A small server/worker you can run to turn Use of Force Report PDFs into structured data for anaylsis. Uses machine learning via AWS Textract.
We imagine two future steps for this tool. 1) Improving the flexibility in analyzing use of force reports that differ drastically in format. 2) Allowing the analysis of police union contracts to find ways that block police officers from being held accountable.
If you're interested in helping, please send a message to: [email protected]
This can be run without any hosting on an external site/server but it will require intermediate programming experience.
This tool relies on AWS S3 + AWS Textract. Textract is free up to 1,000 pages of analysis. Because there is rate limiting, this setup requires a database to save the jobs and run them at delayed intervals.
Once you have your AWS credentials, create a file called .env
with the following consts:
AWS_REGION=
AWS_S3_BUCKET=
AWS_ACCESS_KEY_ID=
AWS_SECRET_ACCESS_KEY=
DATABASE_CHARSET=utf8
DATABASE_HOST=postgres
DATABASE_NAME=foilthepolice
DATABASE_PORT=5432
DATABASE_USER=foilthepolice
DATABASE_USER_PASSWORD=foilthepolice
PORT=3000
The database credentials mirror the postgres conifg in docker-compose.yml
which is only used for local development.
To run, have docker installed, your credentials saved, and simply type in your root directory docker-compose up
. You should see a message saying that a server is running on port 3000. There is no interface for tool at the moment. To process documents and retrieve results, you'll want to be aware of the three endpoints. You can submit information to these with a tool like Postman.
To analyze a PDF for structured data (ex: useful on a packet of use of force reports), use:
POST: localhost:3000/v1/analyze/form
To analyze a PDF and get back plain text (ex: useful for police contracts), use:
POST: localhost:3000/v1/analyze/text
Request POST Body:
{
pdf: [form-data] // PDF file submitted as form-data
}
Response Data:
{
"jobId": 96,
"success": true
}
When you get back your job id, you know the document is being processed in the background by AWS. You can now make a request for it using this GET endpoint which will return when it's been finished by AWS. For big PDFs and structured data, you might be waiting a few minutes.

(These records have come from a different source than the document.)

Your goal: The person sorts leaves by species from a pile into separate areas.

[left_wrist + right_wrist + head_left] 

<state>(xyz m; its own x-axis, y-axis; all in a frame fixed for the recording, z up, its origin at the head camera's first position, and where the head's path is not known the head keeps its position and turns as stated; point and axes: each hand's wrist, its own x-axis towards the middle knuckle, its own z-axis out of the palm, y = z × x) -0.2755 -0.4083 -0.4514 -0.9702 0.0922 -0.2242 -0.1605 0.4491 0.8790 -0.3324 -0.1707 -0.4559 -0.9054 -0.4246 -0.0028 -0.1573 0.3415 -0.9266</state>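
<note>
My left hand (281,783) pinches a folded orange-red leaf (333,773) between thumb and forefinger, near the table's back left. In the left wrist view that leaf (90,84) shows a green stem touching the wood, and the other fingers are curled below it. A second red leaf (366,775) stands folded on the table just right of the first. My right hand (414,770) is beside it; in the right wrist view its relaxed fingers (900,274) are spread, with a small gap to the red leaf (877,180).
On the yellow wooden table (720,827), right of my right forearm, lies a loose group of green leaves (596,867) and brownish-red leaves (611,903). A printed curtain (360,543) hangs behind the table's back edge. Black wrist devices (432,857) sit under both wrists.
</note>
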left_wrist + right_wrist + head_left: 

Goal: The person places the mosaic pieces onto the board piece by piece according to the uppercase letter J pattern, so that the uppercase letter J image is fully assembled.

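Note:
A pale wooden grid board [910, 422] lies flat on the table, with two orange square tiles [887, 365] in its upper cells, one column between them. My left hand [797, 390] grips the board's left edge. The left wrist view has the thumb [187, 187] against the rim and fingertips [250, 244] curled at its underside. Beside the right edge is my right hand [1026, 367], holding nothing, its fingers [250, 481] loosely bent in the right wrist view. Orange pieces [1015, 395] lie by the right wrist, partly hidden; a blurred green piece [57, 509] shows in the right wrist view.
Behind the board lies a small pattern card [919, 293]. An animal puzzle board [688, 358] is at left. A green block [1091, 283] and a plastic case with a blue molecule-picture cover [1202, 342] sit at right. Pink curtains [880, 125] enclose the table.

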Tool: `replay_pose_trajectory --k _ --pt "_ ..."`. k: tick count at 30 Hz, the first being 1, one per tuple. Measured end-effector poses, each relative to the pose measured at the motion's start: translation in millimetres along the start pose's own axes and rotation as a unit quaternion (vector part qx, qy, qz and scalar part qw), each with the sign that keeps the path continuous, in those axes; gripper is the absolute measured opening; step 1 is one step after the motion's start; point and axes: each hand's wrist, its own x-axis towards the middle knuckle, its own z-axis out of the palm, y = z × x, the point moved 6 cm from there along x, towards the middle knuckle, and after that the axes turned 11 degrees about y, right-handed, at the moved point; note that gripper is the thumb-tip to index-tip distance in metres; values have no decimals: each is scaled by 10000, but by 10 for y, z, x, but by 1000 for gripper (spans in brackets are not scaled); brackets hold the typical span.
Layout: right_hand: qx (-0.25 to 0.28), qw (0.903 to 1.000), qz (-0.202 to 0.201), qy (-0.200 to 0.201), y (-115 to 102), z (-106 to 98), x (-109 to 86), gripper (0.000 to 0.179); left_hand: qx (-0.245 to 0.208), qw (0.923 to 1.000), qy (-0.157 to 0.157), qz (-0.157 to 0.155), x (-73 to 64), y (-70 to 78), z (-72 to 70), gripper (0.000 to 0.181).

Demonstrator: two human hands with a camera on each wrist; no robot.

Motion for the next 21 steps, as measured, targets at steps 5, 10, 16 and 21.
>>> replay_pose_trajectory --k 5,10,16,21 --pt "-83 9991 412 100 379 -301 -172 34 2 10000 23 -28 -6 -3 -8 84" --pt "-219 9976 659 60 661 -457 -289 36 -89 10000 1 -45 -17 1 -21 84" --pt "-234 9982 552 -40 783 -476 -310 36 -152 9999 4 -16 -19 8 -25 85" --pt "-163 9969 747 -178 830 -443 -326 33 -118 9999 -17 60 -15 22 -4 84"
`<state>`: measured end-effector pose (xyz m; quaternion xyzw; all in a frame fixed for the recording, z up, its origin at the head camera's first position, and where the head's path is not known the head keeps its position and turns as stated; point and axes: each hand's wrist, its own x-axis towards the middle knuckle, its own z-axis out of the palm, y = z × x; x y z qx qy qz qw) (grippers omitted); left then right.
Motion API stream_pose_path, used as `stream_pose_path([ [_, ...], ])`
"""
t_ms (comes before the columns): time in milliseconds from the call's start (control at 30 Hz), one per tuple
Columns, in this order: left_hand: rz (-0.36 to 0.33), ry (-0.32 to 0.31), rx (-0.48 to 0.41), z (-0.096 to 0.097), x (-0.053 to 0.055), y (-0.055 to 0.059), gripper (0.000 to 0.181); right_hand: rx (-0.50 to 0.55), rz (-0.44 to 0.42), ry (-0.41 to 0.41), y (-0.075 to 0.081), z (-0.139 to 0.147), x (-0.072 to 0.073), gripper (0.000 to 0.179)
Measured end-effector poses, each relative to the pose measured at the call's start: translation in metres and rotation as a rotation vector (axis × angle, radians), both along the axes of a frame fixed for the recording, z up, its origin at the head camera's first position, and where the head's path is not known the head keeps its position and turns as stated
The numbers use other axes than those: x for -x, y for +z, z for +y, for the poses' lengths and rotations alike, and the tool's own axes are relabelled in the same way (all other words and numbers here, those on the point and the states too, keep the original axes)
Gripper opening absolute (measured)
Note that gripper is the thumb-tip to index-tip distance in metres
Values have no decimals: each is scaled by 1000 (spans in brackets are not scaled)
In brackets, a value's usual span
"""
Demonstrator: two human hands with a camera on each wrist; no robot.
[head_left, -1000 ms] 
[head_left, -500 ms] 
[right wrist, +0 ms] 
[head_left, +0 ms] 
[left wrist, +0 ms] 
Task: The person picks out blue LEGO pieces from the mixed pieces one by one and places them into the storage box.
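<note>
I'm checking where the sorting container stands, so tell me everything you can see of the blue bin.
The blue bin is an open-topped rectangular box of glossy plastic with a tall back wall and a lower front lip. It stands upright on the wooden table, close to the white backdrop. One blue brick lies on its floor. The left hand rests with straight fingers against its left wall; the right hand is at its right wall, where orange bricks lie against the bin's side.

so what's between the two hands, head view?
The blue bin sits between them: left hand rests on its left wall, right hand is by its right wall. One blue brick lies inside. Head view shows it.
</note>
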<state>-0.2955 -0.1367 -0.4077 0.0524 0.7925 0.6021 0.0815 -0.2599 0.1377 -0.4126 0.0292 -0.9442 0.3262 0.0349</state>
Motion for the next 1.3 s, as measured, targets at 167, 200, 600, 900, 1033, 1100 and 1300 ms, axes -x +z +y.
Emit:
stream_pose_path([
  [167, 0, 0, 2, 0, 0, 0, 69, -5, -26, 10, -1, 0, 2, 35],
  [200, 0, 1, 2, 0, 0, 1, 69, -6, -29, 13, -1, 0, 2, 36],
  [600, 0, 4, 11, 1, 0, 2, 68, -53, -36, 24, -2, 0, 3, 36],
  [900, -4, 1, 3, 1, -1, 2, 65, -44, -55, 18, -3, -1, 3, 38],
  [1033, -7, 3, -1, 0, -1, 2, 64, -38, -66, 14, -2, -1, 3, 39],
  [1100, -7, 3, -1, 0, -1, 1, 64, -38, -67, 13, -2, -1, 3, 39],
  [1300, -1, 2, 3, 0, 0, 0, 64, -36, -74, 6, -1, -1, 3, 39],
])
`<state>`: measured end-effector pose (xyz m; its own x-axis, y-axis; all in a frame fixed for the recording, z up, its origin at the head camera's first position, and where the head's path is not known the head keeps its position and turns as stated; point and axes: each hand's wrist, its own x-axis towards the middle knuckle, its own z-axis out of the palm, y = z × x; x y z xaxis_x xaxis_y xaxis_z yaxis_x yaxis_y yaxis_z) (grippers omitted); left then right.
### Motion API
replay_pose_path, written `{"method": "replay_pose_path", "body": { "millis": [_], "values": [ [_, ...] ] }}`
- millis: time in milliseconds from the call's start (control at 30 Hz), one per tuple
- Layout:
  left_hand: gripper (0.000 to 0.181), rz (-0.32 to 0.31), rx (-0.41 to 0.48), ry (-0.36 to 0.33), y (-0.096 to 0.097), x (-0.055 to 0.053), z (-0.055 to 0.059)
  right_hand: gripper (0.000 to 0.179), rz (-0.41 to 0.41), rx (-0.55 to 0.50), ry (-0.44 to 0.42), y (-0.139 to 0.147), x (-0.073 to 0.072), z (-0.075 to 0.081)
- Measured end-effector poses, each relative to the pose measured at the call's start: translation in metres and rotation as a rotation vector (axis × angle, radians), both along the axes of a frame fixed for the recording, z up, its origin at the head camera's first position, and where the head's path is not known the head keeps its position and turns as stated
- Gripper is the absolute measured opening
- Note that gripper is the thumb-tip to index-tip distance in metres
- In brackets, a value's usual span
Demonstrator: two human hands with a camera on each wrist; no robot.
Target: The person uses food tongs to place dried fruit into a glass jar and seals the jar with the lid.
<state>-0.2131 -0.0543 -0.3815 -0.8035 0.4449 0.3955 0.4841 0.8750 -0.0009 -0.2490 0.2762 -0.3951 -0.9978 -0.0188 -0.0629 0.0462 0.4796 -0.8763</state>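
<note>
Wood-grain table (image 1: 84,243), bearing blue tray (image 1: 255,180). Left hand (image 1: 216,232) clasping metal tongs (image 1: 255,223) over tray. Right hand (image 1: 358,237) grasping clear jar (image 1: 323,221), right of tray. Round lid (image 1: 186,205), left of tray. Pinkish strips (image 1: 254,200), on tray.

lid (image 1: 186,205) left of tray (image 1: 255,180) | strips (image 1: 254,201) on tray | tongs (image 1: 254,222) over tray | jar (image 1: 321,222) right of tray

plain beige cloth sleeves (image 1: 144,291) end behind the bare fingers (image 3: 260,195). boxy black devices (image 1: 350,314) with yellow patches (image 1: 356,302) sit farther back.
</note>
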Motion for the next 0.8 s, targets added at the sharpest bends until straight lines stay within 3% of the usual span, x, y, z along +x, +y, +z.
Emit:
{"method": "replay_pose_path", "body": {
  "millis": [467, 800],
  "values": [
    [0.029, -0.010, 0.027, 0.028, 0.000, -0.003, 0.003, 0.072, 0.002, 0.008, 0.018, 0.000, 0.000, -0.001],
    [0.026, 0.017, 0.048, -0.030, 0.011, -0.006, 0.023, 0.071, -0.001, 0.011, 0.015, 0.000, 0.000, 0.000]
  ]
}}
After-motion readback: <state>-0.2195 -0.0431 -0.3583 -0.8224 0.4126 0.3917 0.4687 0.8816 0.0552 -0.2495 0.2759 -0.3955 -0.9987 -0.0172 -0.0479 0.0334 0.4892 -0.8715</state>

GET: localhost:3000/v1/analysis/{jobId}
Form Job Response Data:
{
"data": [
{
"date": "12/26/15",
"time": "23:07",
"day_of_week": "Saturday",
"incident_number": "15-12345",
"location": "Whippany, NJ",
"officer_badge_number": "123",
"officer_name": "Bob Woodsman",
"officer_race": "Cauc",
"officer_sex": "M",
"officer_age": "34",
"officer_rank": "Patrolman",
"officer_on_duty": "Yes",
"officer_uniform": "Yes",
"officer_assignment": "Patrol Division",
"officer_years_of_service": "12",
"officer_injured": "No",
"officer_killed": "No",
"subject_race": "Asian",
"subject_sex": "",
"subject_age": "34",
"subject_under_influence": "",
"subject_unusual_conduct": "",
"subject_injured": "",
"subject_killed": "",
"subject_arrested": "",
"subject_charges": "",
"subject_actions_resisted_officer": "",
"subject_actions_threat_attack_physical": "",
"subject_actions_threat_attack_blunt": "",
"subject_actions_threat_attack_knife": "",
"subject_actions_threat_attack_vehicle": "",
"subject_actions_threat_attack_firearm": "",
"subject_actions_fired": "",
"subject_actions_other": "",
"incident_type_crime_in_progress": "",
"incident_type_domestic": "",
"incident_type_other_dispute": "",
"incident_type_suspicious_person": "",
"incident_type_traffic_stop": "X",
"incident_type_other_type_of_call": "",
"officer_force_used_compliance_hold": "X",
"officer_force_used_hands_fists": "",
"officer_force_used_kicks_feet": "",
"officer_force_used_chemical_agent": "",
"officer_force_used_blunt_strike": "",
"officer_force_used_canine": "",
"officer_force_used_firearm_intentional": "",
"officer_force_used_firearm_accidental": "",
"officer_force_used_firearm_shots_fired": "",
"officer_force_used_firearm_shots_hit": "",
"officer_force_used_other": ""
},
],
"status": "done",
"success": true
}
Text Job Response Data:
{
"data": "Chapter 29: Law Enforcement Article 14: Pea........ e Peace Officer's Employer- Employee Relations Act [29-14-1 NMSA 1978].",
"status": "done",
"success": true
}
You can also download jobs as CSV or plain text files using the format query parameter with the values csv
or text
GET: localhost:3000/v1/analysis/{jobId}?format=csv
date,time,day_of_week,incident_number,location,officer_badge_number,officer_name,officer_race,officer_sex,officer_age,officer_rank,officer_on_duty,officer_uniform,officer_assignment,officer_years_of_service,officer_injured,officer_killed,subject_race,subject_sex,subject_age,subject_under_influence,subject_unusual_conduct,subject_injured,subject_killed,subject_arrested,subject_charges,subject_actions_resisted_officer,subject_actions_threat_attack_physical,subject_actions_threat_attack_blunt,subject_actions_threat_attack_knife,subject_actions_threat_attack_vehicle,subject_actions_threat_attack_firearm,subject_actions_fired,subject_actions_other,incident_type_crime_in_progress,
"12/26/15","23:07","Saturday","15-12345","Whippany NJ","123","Bob Woodsman 764","Cauc","M","34","Patrolman","Yes","Yes","Patrol Division","12","No","No","Cauc","M","19","X","","No","No","","","X","","","","","","","","","X","","","","","X","","","","","","","","","0",""
...